New homes to be built in Jerusalem alongside religious renovation works

By Catherine Sturman
Jerusalem has long been a city where construction works were not undertaken unless it factored into renovation work or reconstruction of previous builds...

Jerusalem has long been a city where construction works were not undertaken unless it factored into renovation work or reconstruction of previous builds. However, this is set to change with over 100 new homes which are to be constructed by a private developer in order to accommodate for the current housing shortage against rising house prices.

Washington has long been against any governmental decision for Israel to undergo any potential new building work within the capital, of which there has been verbal animosity on both sides. Nonetheless, Justice Minister Ayelet Shaked said, “The US is a big friend but in the end, Israel needs to do what is beneficial for itself as a country.” The new builds will cater to the housing shortage against rising populations, embed current technologies and ensure long-term benefits for the country.

A number of construction companies will be bought in to embed the essential skills and technology expertise required within the region and reduce the time of construction. Portuguese company Mota-Engenharia e Construcao, SA and Turkish company Yilmazlar Construction Group will undertake vital works, alongside a multitude of Chinese construction firms: Beijing Construction Engineering Group International, Jiangsu First Construction Corporation, Everbright Internatonal Construction Engineering Corporation, and China Huashi Enterprises Company.

The country is also undergoing the most important religious renovation work in its history.

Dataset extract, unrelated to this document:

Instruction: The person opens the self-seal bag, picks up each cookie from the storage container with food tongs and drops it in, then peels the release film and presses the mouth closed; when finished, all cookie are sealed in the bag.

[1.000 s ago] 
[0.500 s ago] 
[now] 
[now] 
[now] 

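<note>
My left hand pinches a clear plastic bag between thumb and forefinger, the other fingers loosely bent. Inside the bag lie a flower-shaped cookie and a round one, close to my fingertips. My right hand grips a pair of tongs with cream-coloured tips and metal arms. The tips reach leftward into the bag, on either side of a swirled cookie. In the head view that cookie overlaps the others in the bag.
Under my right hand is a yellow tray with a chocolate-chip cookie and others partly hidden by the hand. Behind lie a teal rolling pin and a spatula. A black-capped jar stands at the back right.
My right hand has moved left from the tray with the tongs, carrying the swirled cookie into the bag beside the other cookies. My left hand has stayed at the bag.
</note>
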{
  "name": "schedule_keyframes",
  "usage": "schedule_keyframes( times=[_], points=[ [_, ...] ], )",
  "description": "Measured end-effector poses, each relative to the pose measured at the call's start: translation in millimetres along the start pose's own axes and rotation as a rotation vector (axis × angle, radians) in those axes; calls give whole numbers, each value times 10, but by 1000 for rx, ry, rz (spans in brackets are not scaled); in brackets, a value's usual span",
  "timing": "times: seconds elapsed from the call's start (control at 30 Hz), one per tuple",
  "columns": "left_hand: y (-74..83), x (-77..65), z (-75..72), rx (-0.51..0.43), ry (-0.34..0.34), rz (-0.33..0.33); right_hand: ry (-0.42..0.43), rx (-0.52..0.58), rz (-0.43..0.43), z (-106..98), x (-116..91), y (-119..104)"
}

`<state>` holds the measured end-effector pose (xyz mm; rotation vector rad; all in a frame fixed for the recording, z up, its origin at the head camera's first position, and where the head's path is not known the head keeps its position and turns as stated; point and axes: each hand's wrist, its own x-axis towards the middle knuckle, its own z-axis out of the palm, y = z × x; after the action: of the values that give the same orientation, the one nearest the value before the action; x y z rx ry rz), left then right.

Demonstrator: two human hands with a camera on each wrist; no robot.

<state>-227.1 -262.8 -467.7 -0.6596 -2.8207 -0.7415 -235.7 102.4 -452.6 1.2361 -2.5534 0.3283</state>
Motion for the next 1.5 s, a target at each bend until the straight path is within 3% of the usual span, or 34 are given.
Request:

The marble slab containing the tomb that Jesus was reportedly laid in post his crucifixion has been opened by conservationists in a £3.4 million restoration project.

The analysis will support archaeologists in understanding how the tomb has transformed throughout time through excavation work. The tomb is placed inside an Edicule, which will be under restoration. The Edicule has been restored previously in the 19th century, at which the entire build lies within the Church of the Holy Sepulchre.